SLOW FOOD WORLD – What Price Tradition?

01 Jul 2003

The British Heritage Feast marking the start of the recent conference of Slow Food UK Convivium leaders was a tour de force of traditions old and new. An inevitable, and delightful, feature was wild smoked salmon, albeit in the form of an innovative pâté. This being London, the salmon, while originating in Scottish waters, had been subjected to a traditional mild London cure by the oldest established salmon smokers in Britain, H. Forman and Son, founded nearly a century ago.
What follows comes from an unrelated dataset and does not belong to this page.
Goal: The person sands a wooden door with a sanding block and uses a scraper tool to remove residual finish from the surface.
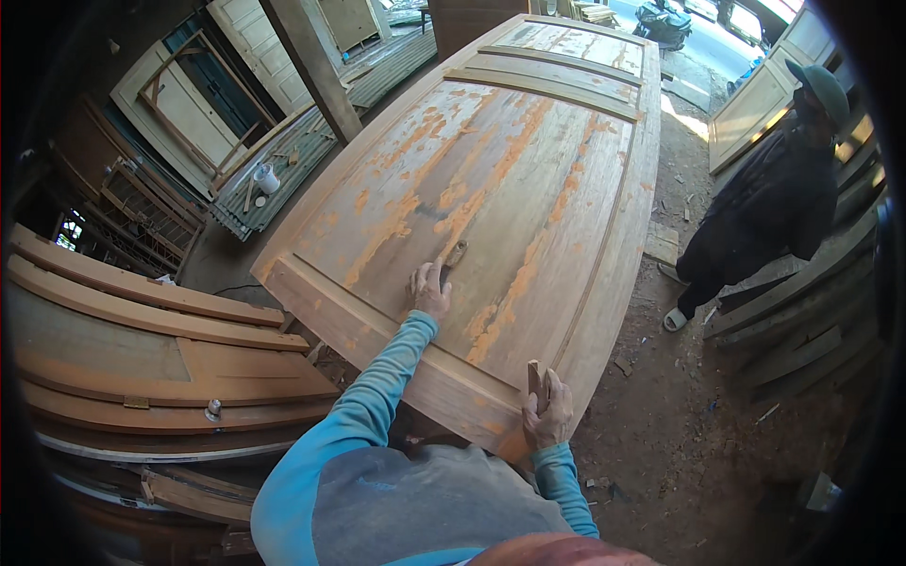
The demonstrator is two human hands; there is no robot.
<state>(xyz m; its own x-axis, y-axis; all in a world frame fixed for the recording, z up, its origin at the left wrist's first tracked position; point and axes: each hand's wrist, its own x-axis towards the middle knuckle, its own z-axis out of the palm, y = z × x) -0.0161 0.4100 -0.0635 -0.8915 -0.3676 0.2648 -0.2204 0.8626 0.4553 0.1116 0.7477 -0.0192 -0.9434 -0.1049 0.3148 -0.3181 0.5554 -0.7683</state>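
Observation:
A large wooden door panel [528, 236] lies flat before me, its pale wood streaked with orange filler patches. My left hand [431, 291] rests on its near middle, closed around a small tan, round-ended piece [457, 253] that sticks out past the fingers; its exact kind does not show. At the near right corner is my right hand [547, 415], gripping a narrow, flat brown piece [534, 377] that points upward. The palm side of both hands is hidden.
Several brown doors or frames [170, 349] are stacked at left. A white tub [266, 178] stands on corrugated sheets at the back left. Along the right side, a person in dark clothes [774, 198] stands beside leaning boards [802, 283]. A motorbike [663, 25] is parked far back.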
Lance Forman’s company is also the last of the original ‘East End’ salmon smokers; while the tradition of smoking salmon as a means of preserving fish had existed for centuries in Scotland and Ireland; the first commercial enterprise was in fact introduced by East European immigrants, appropriately enough in the East End of London. Indeed, the first salmon for commercial smoking was imported from the Baltic, until the smokers realized that finely textured, flavorful fish was caught in Scottish waters. Refrigerated transportation allowed the fish to arrive at southern smokeries in prime condition; here it could be subjected to light salting and smoking to produce a delicacy of considerable finesse.
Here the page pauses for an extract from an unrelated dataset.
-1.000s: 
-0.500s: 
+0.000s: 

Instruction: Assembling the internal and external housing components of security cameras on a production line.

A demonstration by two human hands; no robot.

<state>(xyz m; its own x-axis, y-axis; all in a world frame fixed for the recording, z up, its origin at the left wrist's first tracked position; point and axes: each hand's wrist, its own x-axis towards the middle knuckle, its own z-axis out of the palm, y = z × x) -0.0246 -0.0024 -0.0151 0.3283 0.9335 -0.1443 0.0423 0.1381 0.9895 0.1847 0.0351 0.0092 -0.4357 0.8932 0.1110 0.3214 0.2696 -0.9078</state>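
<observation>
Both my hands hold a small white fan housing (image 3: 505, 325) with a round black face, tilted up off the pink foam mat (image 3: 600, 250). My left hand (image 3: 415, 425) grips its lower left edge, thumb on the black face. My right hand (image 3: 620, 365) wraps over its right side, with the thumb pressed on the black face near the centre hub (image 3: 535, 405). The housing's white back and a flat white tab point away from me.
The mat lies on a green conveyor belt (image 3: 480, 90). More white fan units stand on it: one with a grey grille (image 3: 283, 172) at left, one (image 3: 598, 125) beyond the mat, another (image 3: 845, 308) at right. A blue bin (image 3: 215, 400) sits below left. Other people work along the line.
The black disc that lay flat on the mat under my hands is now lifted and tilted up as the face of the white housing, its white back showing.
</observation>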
That Forman’s is thriving is due partly to recent growth in appreciation and demand for a natural, traditionally treated, fine-flavored product—Lance dates the surge in demand, of some 20-%-30%, to five years ago—and in no small part to a business sense that sees the value in dealing also with vastly less expensive farmed fish, the bread and butter of the industry. But is this not shortsighted policy? The World Wildlife Fund and Atlantic Salmon Federation have just accused the Scottish Executive of failing to act with the necessary urgency to preserve wild salmon stocks, laying the blame firmly at the door of Scottish fish farming, which it claims spreads disease, sea lice infestation, and interbreeding. Meanwhile, the Marine Conservancy Society of the UK is recommending a moratorium on wild salmon consumption.

The moral, conservation-conscious path, then, would seem to be that neither farmed nor wild salmon should be consumed, whether smoked or otherwise. Leaving aside the question of resultant mass unemployment, what then happens to that equally invaluable and irreplaceable resource, the skill involved in selecting, curing and smoking the finest fish? Lance is, understandably, unrepentant about ensuring the survival of his family business, and of the quality-driven processes of dry salting and hanging to dry (both of which result in moisture/weight loss), followed by gentle brick-kiln smoking, which Forman’s applies to farmed as well as wild salmon. More controversially, he points the finger of blame for any reduction in wild fish stocks to the burgeoning seal population—300,000 the UK currently has the highest grey seal density on the planet—which remains unculled. An increasing number of the wild salmon he receives carry paw-marks and seal-induced bruising (the pâtés are a good means of using wild stock too damaged to be sold as whole sides)

And he has nothing but contempt for a recent move brokered by the Environment Agency and Icelandic vodka distiller Orri Vigfusson to buy out the vast majority of Northeast coast drift-net salmon fishermen via a £3.4 million deal, much of it raised by private owners of riverbanks. Hailed by the Agency as ‘an important conservation measure’, the scheme was openly set in motion two years ago to improve sport on the Tweed. As the fisheries minister declared at the time: “This is a big commitment from the Government for supporting angling as a sport”. The true interests being served are those of wealthy landowners hosting fishing tourism (and of the seals, whose feed stocks will grow all the richer).

It is this kind of move that Lance sees as the biggest threat to traditional wild salmon smoking, and with immediate effect. The past few years have seen plentiful stock of wild fish for the smokeries, the premium price of the product regulating demand and thus size of catch. Whatever the effect of fish farming on wild stocks, there have been enough prime specimens of wild salmon to keep the smokery busy. But what will happen this year, let alone a hundred years hence? Lance waits to find out, with apprehension and not a little anger.

If you want to sample the unique product, lean, slightly gamey, yet creamy textured and subtly smoked, before it disappears, your best bet is London’s premium restaurants, such as the Dorchester, the Savoy or Wilton’s, or the so-called ‘top shops’: Harrods, Selfridges, Fortnum & Mason, at all of which the fish is skillfully hand carved to order. A number of pre-sliced, vacuum-sealed packs are available in good delis both in Britain and abroad (Italy and the USA import at present). Hand carving is undoubtedly the inextricable, final part of the tradition, and a role you can proudly take on yourself; one of life’s ultimate experiences must be to secure a side of genuine, wild smoked salmon, still warm and crusty from the smokery and cut a fresh slice at the pitch of perfection. Even done this way, it’s not going to be a cheap choice, nor devoid of worry about the politics of provision: what kind of price should we pay to preserve fine tradition?

Silvia Davidson is a London-based food writer. She is a member both of the Slow Food London steering committee and of the Soil Association.